Using the entries below, write out the line with "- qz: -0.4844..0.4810", the line with "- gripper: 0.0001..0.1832", and every line in between, exactly as each is written.

Start of Block

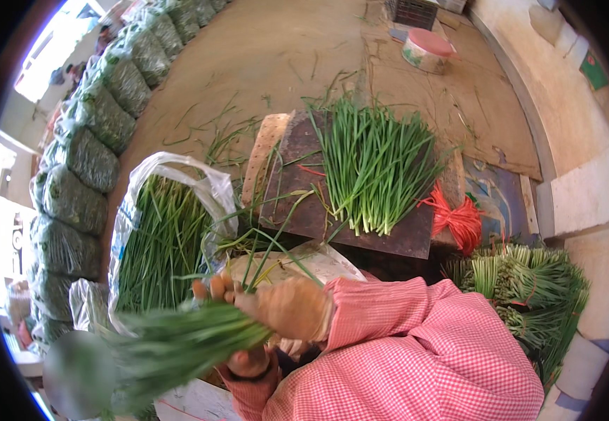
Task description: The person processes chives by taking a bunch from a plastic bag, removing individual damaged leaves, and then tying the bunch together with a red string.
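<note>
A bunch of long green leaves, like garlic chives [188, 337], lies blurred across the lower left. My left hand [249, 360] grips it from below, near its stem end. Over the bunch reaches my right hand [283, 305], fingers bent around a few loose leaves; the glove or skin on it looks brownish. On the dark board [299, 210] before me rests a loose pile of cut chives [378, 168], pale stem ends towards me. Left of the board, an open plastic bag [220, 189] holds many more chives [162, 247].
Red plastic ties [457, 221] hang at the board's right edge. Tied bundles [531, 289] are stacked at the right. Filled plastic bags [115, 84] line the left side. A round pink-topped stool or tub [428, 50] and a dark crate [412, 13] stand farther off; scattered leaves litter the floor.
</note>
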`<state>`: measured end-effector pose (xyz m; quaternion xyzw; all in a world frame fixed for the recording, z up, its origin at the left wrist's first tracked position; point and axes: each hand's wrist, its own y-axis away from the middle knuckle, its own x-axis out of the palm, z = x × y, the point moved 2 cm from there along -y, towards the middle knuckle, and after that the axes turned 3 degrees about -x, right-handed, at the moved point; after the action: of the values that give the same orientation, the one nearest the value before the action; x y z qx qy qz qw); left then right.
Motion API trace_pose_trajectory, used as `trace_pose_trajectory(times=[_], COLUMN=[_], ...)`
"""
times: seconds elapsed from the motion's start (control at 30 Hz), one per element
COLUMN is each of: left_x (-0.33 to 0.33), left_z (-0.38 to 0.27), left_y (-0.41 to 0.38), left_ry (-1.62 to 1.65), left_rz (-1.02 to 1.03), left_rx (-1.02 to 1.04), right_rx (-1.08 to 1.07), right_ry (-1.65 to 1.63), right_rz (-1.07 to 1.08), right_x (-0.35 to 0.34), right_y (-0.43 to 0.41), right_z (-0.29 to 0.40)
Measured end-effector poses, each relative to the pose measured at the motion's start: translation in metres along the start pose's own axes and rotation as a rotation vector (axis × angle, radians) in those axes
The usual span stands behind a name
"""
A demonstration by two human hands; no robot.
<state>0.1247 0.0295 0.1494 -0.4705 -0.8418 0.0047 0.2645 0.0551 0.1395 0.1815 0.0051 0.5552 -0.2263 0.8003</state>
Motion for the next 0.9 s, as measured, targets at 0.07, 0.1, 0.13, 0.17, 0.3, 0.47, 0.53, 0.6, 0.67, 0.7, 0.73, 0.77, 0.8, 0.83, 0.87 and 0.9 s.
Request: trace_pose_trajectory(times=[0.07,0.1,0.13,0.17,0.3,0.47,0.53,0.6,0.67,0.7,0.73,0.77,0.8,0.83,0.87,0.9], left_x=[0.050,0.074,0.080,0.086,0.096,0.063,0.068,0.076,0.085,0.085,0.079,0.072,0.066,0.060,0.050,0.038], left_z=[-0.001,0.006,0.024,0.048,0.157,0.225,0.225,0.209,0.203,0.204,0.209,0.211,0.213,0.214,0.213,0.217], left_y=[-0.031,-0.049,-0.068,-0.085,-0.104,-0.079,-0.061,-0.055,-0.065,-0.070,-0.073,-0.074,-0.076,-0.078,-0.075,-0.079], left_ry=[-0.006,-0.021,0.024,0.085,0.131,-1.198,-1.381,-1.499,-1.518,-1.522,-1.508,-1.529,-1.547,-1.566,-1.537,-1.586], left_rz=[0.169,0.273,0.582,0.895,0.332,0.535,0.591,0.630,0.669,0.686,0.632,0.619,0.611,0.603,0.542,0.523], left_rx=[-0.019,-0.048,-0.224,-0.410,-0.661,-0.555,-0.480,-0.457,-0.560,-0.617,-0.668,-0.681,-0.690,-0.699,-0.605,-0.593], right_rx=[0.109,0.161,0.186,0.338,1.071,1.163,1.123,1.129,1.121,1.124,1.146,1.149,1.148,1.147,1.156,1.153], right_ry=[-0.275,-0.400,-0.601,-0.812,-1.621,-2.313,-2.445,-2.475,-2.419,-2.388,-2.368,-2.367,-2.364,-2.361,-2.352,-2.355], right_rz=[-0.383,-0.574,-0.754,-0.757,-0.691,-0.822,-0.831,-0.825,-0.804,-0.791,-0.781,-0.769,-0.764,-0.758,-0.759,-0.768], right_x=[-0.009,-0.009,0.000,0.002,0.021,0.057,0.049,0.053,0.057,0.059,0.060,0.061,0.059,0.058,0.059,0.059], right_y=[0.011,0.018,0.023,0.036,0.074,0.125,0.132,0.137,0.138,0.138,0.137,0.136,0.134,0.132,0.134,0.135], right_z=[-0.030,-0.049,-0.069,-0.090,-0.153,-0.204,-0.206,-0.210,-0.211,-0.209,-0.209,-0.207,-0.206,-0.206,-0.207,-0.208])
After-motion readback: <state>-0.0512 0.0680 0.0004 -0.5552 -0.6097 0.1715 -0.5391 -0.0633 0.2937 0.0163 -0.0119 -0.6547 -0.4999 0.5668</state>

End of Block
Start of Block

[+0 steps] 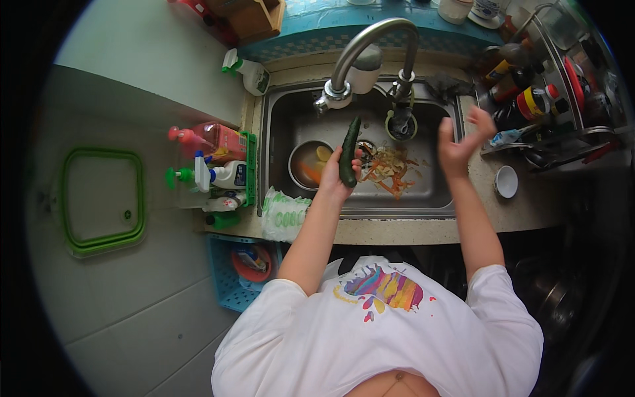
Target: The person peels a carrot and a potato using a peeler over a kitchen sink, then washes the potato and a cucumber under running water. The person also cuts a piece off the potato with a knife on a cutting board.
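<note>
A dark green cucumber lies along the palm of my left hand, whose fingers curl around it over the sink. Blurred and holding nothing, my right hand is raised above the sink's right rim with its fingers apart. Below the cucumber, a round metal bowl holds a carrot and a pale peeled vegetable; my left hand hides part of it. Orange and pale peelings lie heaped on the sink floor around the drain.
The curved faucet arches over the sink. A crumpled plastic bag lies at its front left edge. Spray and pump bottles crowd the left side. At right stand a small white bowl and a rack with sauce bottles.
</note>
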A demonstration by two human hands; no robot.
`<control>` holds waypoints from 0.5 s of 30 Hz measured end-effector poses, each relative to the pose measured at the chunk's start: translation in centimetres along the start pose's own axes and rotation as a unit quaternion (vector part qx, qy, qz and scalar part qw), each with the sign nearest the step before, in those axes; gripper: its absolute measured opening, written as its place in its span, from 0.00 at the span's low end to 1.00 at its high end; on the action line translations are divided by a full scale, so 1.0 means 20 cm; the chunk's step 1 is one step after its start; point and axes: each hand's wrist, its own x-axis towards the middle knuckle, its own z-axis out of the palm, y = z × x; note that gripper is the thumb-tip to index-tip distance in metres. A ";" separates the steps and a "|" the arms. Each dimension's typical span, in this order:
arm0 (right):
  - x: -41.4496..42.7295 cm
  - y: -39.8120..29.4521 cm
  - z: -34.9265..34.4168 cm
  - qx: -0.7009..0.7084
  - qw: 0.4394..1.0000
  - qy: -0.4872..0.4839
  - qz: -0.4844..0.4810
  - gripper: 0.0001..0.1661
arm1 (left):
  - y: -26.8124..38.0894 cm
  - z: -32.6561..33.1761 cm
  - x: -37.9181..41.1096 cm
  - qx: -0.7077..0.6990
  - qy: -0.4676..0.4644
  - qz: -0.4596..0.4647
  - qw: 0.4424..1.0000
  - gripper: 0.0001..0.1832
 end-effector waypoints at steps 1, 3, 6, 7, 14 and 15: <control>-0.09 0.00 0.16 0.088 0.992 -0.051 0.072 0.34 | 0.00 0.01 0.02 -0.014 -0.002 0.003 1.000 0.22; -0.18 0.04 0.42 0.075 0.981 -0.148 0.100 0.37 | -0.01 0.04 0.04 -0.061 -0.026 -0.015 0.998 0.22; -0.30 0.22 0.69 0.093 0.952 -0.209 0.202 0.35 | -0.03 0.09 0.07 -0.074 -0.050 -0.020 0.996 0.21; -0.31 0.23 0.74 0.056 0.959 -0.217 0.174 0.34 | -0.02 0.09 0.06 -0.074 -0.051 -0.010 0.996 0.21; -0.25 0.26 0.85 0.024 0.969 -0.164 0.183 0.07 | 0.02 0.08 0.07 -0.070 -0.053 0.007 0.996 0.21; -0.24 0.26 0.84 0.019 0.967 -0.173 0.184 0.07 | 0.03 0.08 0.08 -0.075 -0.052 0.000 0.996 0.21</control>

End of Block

__Reply__
  - qz: -0.4844..0.4810
  - gripper: 0.0001..0.1661
arm1 (left):
  - y: -26.8124..38.0894 cm
  - z: -32.6561..33.1761 cm
  - x: -37.9181..41.1096 cm
  - qx: -0.7077..0.6990
  - qy: -0.4676..0.4644
  - qz: -0.4596..0.4647
  - qw: 0.4424..1.0000
  - gripper: 0.0001..0.1832

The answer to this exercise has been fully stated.